#### Task item
Look through the listing below and report every line that contains "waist".

#### Recorded data
───
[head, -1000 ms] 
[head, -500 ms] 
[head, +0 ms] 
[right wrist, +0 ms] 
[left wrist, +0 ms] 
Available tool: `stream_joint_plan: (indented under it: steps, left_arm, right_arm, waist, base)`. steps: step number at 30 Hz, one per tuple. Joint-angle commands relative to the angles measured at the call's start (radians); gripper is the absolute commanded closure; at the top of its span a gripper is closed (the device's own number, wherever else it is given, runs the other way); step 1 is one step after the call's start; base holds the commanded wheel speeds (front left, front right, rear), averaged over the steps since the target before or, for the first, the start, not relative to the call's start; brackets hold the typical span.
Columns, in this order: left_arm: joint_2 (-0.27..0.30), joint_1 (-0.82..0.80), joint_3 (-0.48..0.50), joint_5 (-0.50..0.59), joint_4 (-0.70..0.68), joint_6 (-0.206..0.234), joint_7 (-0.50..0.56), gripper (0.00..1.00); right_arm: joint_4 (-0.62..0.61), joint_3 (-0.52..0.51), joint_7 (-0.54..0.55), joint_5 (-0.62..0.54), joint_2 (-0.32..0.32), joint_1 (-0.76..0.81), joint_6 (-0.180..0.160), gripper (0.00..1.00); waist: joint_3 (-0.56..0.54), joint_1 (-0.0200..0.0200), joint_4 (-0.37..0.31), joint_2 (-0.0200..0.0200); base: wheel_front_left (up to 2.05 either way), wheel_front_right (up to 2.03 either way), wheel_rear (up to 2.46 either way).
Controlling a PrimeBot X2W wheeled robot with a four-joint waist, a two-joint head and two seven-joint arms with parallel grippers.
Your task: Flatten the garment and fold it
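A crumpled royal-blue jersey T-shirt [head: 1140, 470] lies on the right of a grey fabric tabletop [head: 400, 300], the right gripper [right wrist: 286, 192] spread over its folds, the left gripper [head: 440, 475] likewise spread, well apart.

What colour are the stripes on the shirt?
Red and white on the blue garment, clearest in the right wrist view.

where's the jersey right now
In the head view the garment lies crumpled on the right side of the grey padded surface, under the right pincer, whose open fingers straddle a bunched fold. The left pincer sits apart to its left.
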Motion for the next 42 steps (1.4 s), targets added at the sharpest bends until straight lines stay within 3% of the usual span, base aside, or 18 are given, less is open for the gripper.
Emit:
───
#### Answer space
Available tool: `stream_joint_plan: (indented under it: steps, left_arm, right_arm, waist, base)`. steps: step number at 30 Hz, one per tuple. Joint-angle commands relative to the angles measured at the call's start (radians); gripper is the absolute commanded closure; at the top of its span a gripper is closed (the device's own number, wherever else it is given, runs the other way); step 1 is one step after the call's start; base holds the commanded wheel speeds (front left, front right, rear), averaged over the steps since the target before or, for the first, the start, not relative to the call's start; brackets hold the typical span.
Columns, in this order: left_arm: joint_2 (-0.27..0.30), joint_1 (-0.82..0.80), joint_3 (-0.48..0.50), joint_5 (-0.50..0.59), joint_4 (-0.70..0.68), joint_6 (-0.206..0.234), joint_7 (-0.50..0.56), gripper (0.00..1.00); right_arm: joint_4 (-0.62..0.61), joint_3 (-0.52..0.51), joint_7 (-0.54..0.55), joint_5 (-0.62..0.54), joint_2 (-0.32..0.32), joint_1 (-0.76..0.81), joint_6 (-0.180..0.160), gripper (0.00..1.00); waist: joint_3 (-0.56..0.54), joint_1 (-0.0200..0.0200), joint_4 (-0.37..0.31), joint_2 (-0.0200..0.0200); base: wheel_front_left (up to 2.05 either way), wheel_front_right (up to 2.03 either way), wheel_rear (up to 2.46 either way).
Controlling a PrimeBot X2W wheeled robot with a four-joint waist, a two-joint head and two seven-joint arms with parallel grippers.

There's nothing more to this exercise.